*PROBLEM*: Word for word and without images, reproduce the listing that follows.

*GIVEN ENTRIES*:
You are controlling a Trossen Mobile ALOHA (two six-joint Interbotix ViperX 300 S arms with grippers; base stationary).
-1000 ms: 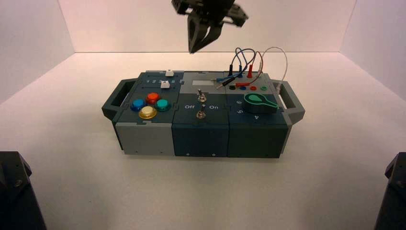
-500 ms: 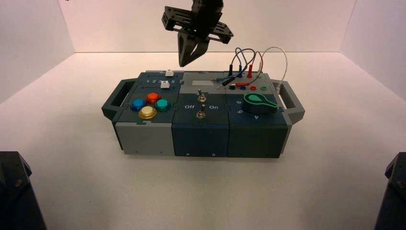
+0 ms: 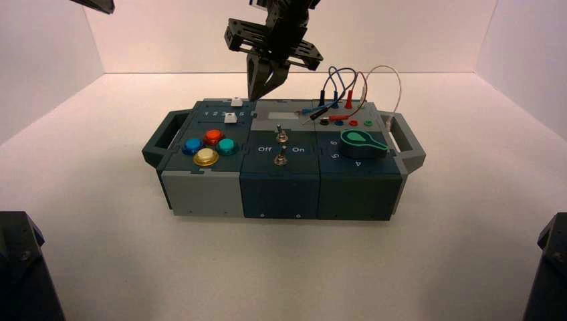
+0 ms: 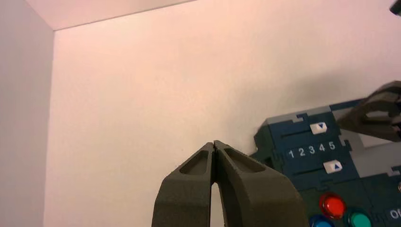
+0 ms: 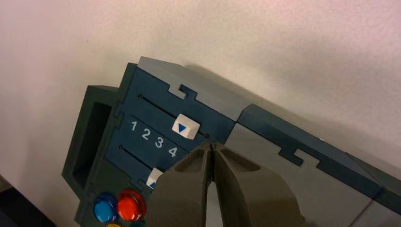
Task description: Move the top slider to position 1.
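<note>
From the high view, my right gripper [image 3: 253, 96] hangs over the far edge of the box, near the seam between the dark slider panel and the grey middle panel. The top slider [image 3: 237, 102], a small white square knob, sits just beside it, toward my left. I judge this spot is chosen so I can come in from the far side of the knob and push it leftward. My left gripper [image 3: 103, 7] waits up at the left edge, away from the job.

In the left wrist view, that waiting claw has its fingers pressed together with nothing in them. The top slider stands around the 4 of the white digit row, so the "1" [image 4: 291, 153] lies several marks off, at the other end of the slot.

In the right wrist view, my working claw is pressed together too, pinching nothing; a closed tip should serve as a solid pusher for so small a knob. It appears near the 5 end of the upper slot [image 5: 156, 105], apart from the knob. I should next lower behind the knob and sweep along the slot; too high and I'd skim over it, too low and I'd scrape the panel.
</note>
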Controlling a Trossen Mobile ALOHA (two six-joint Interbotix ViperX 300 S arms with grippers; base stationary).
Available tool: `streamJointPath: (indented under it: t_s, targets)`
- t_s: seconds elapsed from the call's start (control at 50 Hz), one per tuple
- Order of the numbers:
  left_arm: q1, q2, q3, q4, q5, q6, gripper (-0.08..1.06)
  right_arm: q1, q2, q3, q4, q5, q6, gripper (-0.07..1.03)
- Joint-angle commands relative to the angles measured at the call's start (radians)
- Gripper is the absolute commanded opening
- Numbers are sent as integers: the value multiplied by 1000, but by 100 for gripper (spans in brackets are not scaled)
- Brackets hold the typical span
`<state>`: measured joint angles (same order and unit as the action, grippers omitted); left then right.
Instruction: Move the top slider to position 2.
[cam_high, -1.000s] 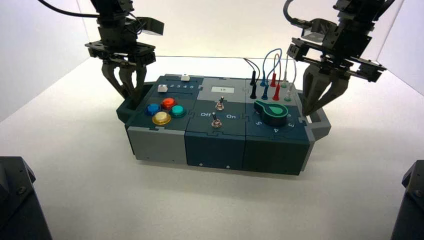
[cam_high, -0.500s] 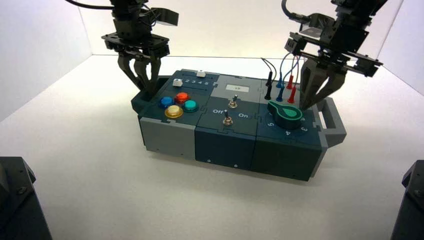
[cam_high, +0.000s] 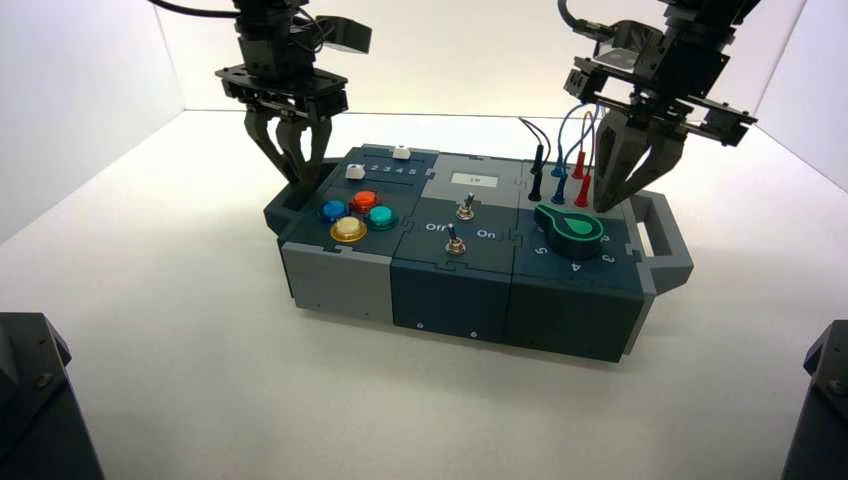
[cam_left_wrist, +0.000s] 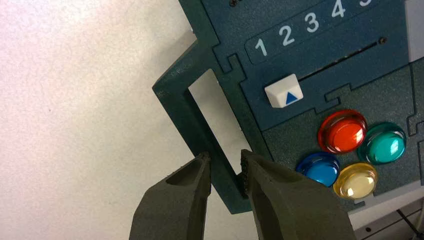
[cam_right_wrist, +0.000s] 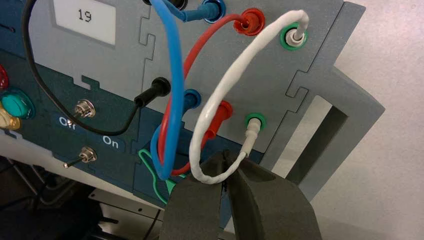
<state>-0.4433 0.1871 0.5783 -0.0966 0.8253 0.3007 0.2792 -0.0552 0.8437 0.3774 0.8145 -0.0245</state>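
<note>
The top slider's tiny white knob (cam_high: 402, 153) sits on its dark track at the box's far left; it is out of both wrist views. Its twin white knob (cam_high: 354, 171), with a blue triangle, shows in the left wrist view (cam_left_wrist: 283, 91) below the digits 1 and 2. My left gripper (cam_high: 298, 185) (cam_left_wrist: 224, 156) is shut on the bar of the box's left handle (cam_left_wrist: 197, 125). My right gripper (cam_high: 607, 203) (cam_right_wrist: 226, 161) is at the box's right end beside the right handle (cam_right_wrist: 330, 130). Its fingers are together, and a white wire (cam_right_wrist: 210, 170) lies across their tips.
Red, blue, teal and yellow round buttons (cam_high: 364, 199) sit near the sliders. Two toggle switches (cam_high: 465, 210) and a display reading 19 (cam_right_wrist: 85, 17) are in the middle. Black, blue, red and white wires (cam_right_wrist: 172, 100) loop over the green knob (cam_high: 570, 228).
The box has shifted to the right and turned, its left end swinging away from me. Both grippers moved with it and stay at its handles.
</note>
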Motion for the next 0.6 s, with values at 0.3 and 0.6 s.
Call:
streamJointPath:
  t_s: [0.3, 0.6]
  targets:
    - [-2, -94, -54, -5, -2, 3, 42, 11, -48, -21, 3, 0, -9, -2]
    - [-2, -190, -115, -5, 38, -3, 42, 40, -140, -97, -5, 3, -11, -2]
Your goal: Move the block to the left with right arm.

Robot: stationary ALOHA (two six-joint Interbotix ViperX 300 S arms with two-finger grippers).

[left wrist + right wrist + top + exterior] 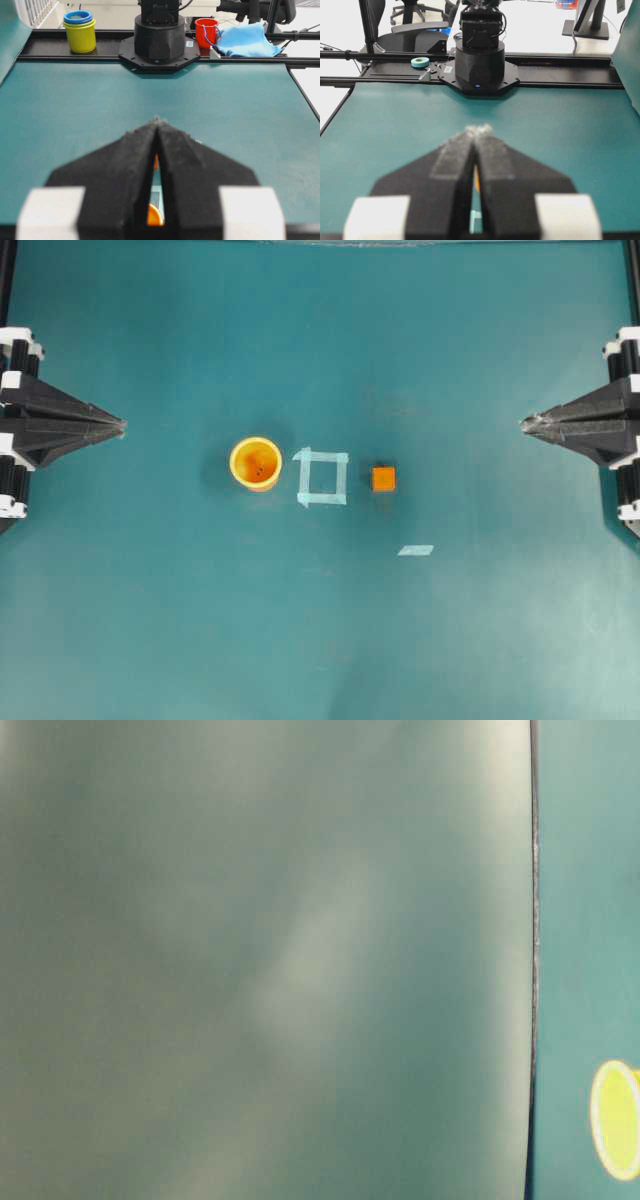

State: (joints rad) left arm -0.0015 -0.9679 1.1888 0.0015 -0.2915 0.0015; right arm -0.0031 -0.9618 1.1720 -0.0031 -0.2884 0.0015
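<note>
Two arms parked at the table's edges, block untouched in the middle.

From overhead, the block (384,479), a small orange cube with a darker mark on top, sits on the teal table (320,640) just right of a square outlined in pale tape (322,478); a yellow-orange cup (256,462) stands upright just left of that square, and a loose strip of tape (416,550) lies below and right of the block. The right gripper (525,423) points inward from the right edge, well apart from the block, its fingers pressed together on nothing. The left gripper (122,425) mirrors it at the left edge, likewise clenched and empty.
</note>
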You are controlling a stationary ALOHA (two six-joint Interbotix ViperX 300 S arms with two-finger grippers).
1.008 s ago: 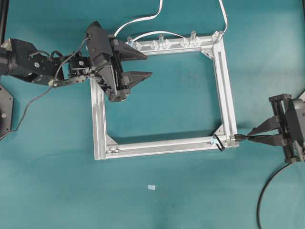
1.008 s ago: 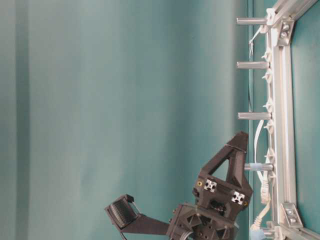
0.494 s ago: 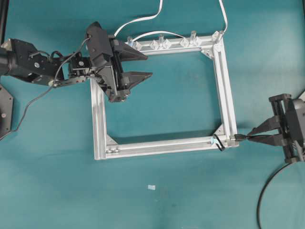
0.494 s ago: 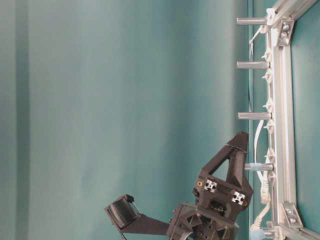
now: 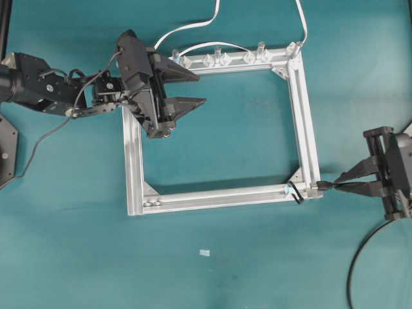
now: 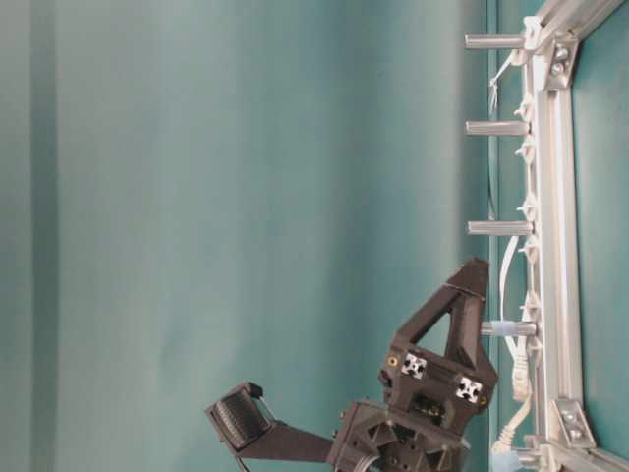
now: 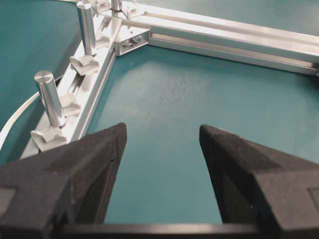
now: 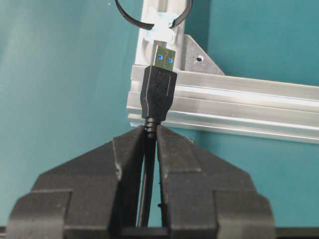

*REPLY TO THE EXERCISE*:
You are controlling a Trossen Mobile ALOHA (two six-joint Interbotix ViperX 300 S arms with grippers; base stationary).
-1000 ms: 
-500 ms: 
+0 ms: 
+0 ms: 
+0 ms: 
Task description: Move the top slider to position 1.
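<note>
From the high view, my right gripper [image 3: 253, 96] hangs over the far edge of the box, near the seam between the dark slider panel and the grey middle panel. The top slider [image 3: 237, 102], a small white square knob, sits just beside it, toward my left. I judge this spot is chosen so I can come in from the far side of the knob and push it leftward. My left gripper [image 3: 103, 7] waits up at the left edge, away from the job.

In the left wrist view, that waiting claw has its fingers pressed together with nothing in them. The top slider stands around the 4 of the white digit row, so the "1" [image 4: 291, 153] lies several marks off, at the other end of the slot.

In the right wrist view, my working claw is pressed together too, pinching nothing; a closed tip should serve as a solid pusher for so small a knob. It appears near the 5 end of the upper slot [image 5: 156, 105], apart from the knob. I should next lower behind the knob and sweep along the slot; too high and I'd skim over it, too low and I'd scrape the panel.
</note>
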Controlling a Trossen Mobile ALOHA (two six-joint Interbotix ViperX 300 S arms with grippers; base stationary).
Available tool: `streamJointPath: (indented under it: t_s, targets)`
- t_s: seconds elapsed from the call's start (control at 50 Hz), one per tuple
- Order of the numbers:
  left_arm: q1, q2, q3, q4, q5, q6, gripper (-0.08..1.06)
  right_arm: q1, q2, q3, q4, q5, q6, gripper (-0.07..1.03)
- Joint-angle commands relative to the angles measured at the call's start (radians)
- Gripper is the absolute commanded opening
- Numbers are sent as integers: the value multiplied by 1000, but by 100 for gripper (spans in brackets are not scaled)
- Brackets hold the typical span
`<state>`: measured joint angles (same order and unit as the action, grippers omitted); left then right.
Instruction: Move the top slider to position 2.
[cam_high, -1.000s] 
[cam_high, -0.500s] 
[cam_high, +0.000s] 
[cam_left_wrist, +0.000s] 
[cam_right_wrist, +0.000s] 
<state>-0.4433 0.1871 0.5783 -0.0966 0.8253 0.3007 0.2792 -0.0552 0.8437 0.3774 0.8145 -0.0245</state>
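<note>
The top slider's tiny white knob (cam_high: 402, 153) sits on its dark track at the box's far left; it is out of both wrist views. Its twin white knob (cam_high: 354, 171), with a blue triangle, shows in the left wrist view (cam_left_wrist: 283, 91) below the digits 1 and 2. My left gripper (cam_high: 298, 185) (cam_left_wrist: 224, 156) is shut on the bar of the box's left handle (cam_left_wrist: 197, 125). My right gripper (cam_high: 607, 203) (cam_right_wrist: 226, 161) is at the box's right end beside the right handle (cam_right_wrist: 330, 130). Its fingers are together, and a white wire (cam_right_wrist: 210, 170) lies across their tips.
Red, blue, teal and yellow round buttons (cam_high: 364, 199) sit near the sliders. Two toggle switches (cam_high: 465, 210) and a display reading 19 (cam_right_wrist: 85, 17) are in the middle. Black, blue, red and white wires (cam_right_wrist: 172, 100) loop over the green knob (cam_high: 570, 228).
The box has shifted to the right and turned, its left end swinging away from me. Both grippers moved with it and stay at its handles.
</note>
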Motion for the next 0.6 s, with values at 0.3 and 0.6 s.
Call:
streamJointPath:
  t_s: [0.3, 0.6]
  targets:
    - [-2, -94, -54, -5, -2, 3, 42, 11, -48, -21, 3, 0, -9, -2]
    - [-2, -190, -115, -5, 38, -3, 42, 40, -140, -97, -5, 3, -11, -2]
Your goal: Move the block to the left with right arm.

Robot: stationary ALOHA (two six-joint Interbotix ViperX 300 S arms with two-finger grippers).

[left wrist + right wrist + top + exterior] 

State: (joints rad) left arm -0.0015 -0.9679 1.1888 0.0015 -0.2915 0.0015; right arm -0.0031 -0.9618 1.1720 -0.0031 -0.2884 0.0015
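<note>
Two arms parked at the table's edges, block untouched in the middle.

From overhead, the block (384,479), a small orange cube with a darker mark on top, sits on the teal table (320,640) just right of a square outlined in pale tape (322,478); a yellow-orange cup (256,462) stands upright just left of that square, and a loose strip of tape (416,550) lies below and right of the block. The right gripper (525,423) points inward from the right edge, well apart from the block, its fingers pressed together on nothing. The left gripper (122,425) mirrors it at the left edge, likewise clenched and empty.
</note>
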You are controlling a stationary ALOHA (two six-joint Interbotix ViperX 300 S arms with two-finger grippers).
1.008 s ago: 
1.008 s ago: 
0.494 s ago: 
0.494 s ago: 
now: 
now: 
now: 
now: 

The exercise has been completed.